When the sub-cooled temperature drops (Figure 8A), the second dominant frequency in the noise spectrum disappears, and the center frequency of the first dominant frequency is 41.9 Hz. The first dominant frequency decreases with higher sub-cooling temperatures. Affected by condensation capacity, the evolution cycle of the steam plume increases. From the steam plume evolution image (Figure 8B), it can be seen that the steam evolution cycle in the mainstream area is between 22 and 24 ms, and the evolution frequency is in the range of 41.7–45.5 Hz. It is basically consistent with the evolution frequency in the noise spectrum. It takes 21 ms for the downstream steam column to separate from necking to complete collapse, and the evolution frequency is 47.6 Hz, which is close to the first dominant frequency. Therefore, we found that with the decrease in sub-cooled temperature, the second dominant frequency moved to the first dominant frequency.

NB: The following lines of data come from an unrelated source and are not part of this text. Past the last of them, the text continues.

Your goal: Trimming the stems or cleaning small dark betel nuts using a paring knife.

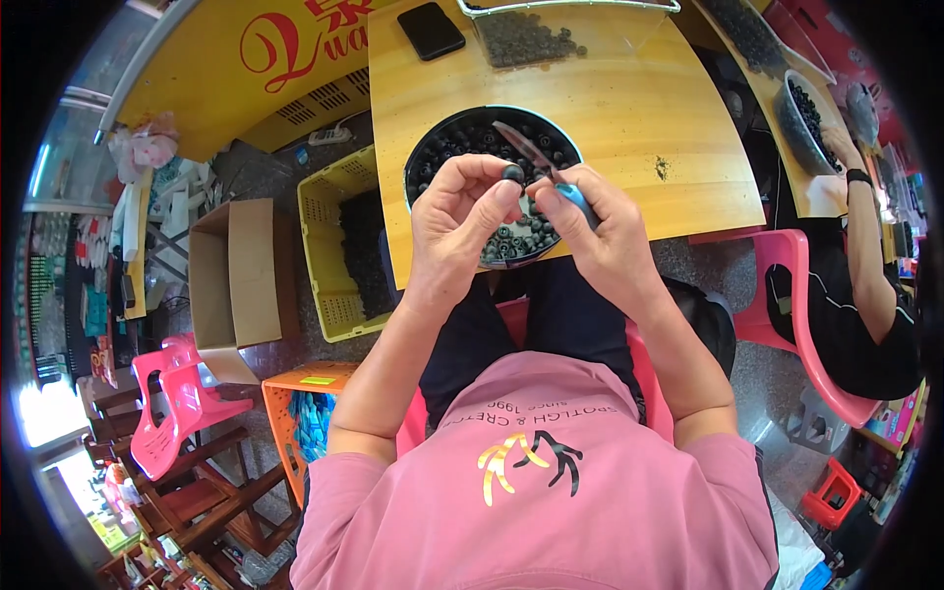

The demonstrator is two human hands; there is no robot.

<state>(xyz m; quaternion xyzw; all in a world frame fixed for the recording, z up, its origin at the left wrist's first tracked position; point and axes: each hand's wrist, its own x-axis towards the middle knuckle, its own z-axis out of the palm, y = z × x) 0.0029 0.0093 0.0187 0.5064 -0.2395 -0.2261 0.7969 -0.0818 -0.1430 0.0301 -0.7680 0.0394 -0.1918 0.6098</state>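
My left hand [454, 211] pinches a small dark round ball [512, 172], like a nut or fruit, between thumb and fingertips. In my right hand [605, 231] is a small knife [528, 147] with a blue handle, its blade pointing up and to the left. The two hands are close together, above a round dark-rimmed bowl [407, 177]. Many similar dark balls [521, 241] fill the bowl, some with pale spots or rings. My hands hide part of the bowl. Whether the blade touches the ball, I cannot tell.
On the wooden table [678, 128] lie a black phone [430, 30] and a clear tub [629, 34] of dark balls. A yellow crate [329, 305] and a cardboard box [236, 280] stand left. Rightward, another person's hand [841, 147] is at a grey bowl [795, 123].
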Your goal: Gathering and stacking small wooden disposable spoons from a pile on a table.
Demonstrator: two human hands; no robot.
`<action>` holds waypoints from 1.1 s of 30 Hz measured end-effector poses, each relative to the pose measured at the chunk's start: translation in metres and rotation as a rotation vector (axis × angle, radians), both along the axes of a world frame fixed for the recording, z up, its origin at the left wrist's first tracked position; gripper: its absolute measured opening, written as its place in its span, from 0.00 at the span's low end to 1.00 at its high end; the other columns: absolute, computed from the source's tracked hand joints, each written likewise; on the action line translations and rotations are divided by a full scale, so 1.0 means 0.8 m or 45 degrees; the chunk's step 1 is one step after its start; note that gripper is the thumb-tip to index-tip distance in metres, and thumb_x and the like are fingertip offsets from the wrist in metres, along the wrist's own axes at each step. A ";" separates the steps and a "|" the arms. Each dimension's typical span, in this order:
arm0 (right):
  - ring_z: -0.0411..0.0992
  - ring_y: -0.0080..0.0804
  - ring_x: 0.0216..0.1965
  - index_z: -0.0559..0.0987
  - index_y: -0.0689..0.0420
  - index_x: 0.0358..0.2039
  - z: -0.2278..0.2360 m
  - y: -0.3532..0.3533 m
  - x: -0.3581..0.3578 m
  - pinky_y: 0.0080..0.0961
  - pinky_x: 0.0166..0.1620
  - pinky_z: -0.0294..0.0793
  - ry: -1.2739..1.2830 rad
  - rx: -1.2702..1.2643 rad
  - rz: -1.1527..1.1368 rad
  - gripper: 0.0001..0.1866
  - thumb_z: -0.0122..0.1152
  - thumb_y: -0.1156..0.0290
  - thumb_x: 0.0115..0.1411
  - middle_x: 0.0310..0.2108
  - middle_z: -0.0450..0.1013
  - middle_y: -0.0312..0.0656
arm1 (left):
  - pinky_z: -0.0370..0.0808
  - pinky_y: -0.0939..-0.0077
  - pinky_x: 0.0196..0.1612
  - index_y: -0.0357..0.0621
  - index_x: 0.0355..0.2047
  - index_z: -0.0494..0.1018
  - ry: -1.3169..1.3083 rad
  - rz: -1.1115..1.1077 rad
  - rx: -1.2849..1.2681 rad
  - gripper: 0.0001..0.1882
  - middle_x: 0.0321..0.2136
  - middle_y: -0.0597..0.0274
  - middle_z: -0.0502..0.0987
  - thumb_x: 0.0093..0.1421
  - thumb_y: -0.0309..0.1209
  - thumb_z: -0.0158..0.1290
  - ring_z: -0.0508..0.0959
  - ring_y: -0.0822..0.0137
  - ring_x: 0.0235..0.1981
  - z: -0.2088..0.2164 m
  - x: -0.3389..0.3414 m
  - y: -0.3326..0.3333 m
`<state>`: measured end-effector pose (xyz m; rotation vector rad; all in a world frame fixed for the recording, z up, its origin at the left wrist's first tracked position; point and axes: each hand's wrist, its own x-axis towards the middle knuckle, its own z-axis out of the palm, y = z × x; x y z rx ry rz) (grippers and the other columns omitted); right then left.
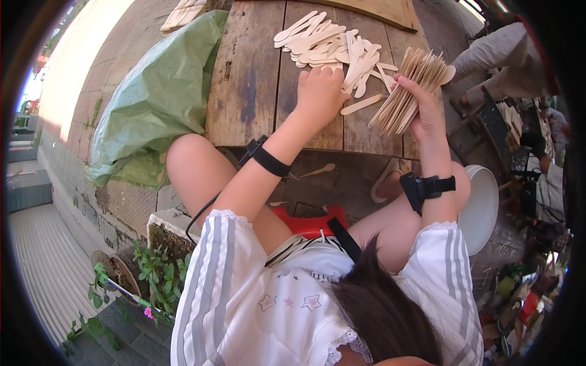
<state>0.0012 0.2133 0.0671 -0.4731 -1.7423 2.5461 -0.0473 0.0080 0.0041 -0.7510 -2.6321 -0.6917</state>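
Observation:
A loose pile of pale wooden spoons (317,39) lies on the plank table (244,91). My left hand (320,94) is at the pile's near edge, knuckles up and fingers curled. Beside its thumb is the handle end of a wooden spoon (361,64), which seems pinched; the fingertips are hidden. In my right hand (426,113) is a thick fanned bundle of wooden spoons (409,91), held over the table's right side with the thumb across it. A single flat stick (362,104) rests between the two hands.
Green sheeting (152,97) drapes by the table's left side. A wooden frame (372,9) sits at the far edge. A white bucket (479,210) stands right of my knee, and a red stool (314,224) is under me. Another person's trousered leg (500,55) shows at far right.

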 end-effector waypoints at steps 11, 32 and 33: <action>0.74 0.26 0.36 0.74 0.63 0.42 0.001 0.001 0.001 0.22 0.40 0.75 0.004 -0.027 -0.015 0.17 0.65 0.73 0.52 0.35 0.75 0.41 | 0.65 0.62 0.35 0.47 0.24 0.73 -0.064 0.155 -0.154 0.06 0.20 0.62 0.76 0.51 0.34 0.54 0.75 0.59 0.28 -0.006 -0.018 -0.013; 0.73 0.25 0.34 0.76 0.62 0.38 0.003 0.013 -0.001 0.20 0.37 0.75 -0.019 -0.176 -0.179 0.13 0.64 0.72 0.52 0.33 0.74 0.40 | 0.65 0.67 0.38 0.42 0.26 0.75 -0.115 0.124 0.247 0.11 0.30 0.63 0.72 0.50 0.36 0.59 0.71 0.64 0.36 0.014 -0.005 0.004; 0.73 0.25 0.34 0.76 0.62 0.38 0.003 0.012 -0.001 0.20 0.37 0.75 0.003 -0.183 -0.144 0.13 0.64 0.72 0.52 0.33 0.74 0.40 | 0.67 0.70 0.35 0.40 0.27 0.75 -0.585 -0.024 0.574 0.12 0.27 0.62 0.74 0.51 0.37 0.58 0.72 0.67 0.32 0.018 -0.005 0.009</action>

When the sub-cooled temperature drops close to the saturation temperature (Figure 9), the first dominant frequency and the second dominant frequency in the noise spectrum disappear; at this time, the condensation capacity of the ambient water is very weak. Also, when the steam condensation overflows in the form of bubbles, the noise generated is very small. The bubble necking is not obvious, and it is difficult to distinguish between the mainstream area and the downstream steam column. Therefore, we analyze the first and second dominant frequencies, which gradually shift to low frequencies with the decrease in ambient water sub-cooling until they disappear.
3.2.3 Frequency-domain noise signal analysis
When the sub-cooled temperature decreases to 11°C (Figure 10), we only find the existence of the first dominant frequency at low steam flow. With the increase in steam flow, the first and second dominant frequencies appear. With the increase in steam flow, the first dominant frequency first increases and then decreases, and the change in the second dominant frequency is consistent with that of the first dominant frequency. With the increase in steam flow, the mixing effect is greater than the increase in input energy, resulting in an increase in condensation, the evolution period decreases, and the dominant frequency of noise increases. When the steam flow continues to increase, the mixing effect is less than the increase in input energy, and the condensation effect is less than the energy value introduced by the increase in steam flow, resulting in an increase in the steam plume evolution cycle, so the dominant frequency decreases in the noise spectrum.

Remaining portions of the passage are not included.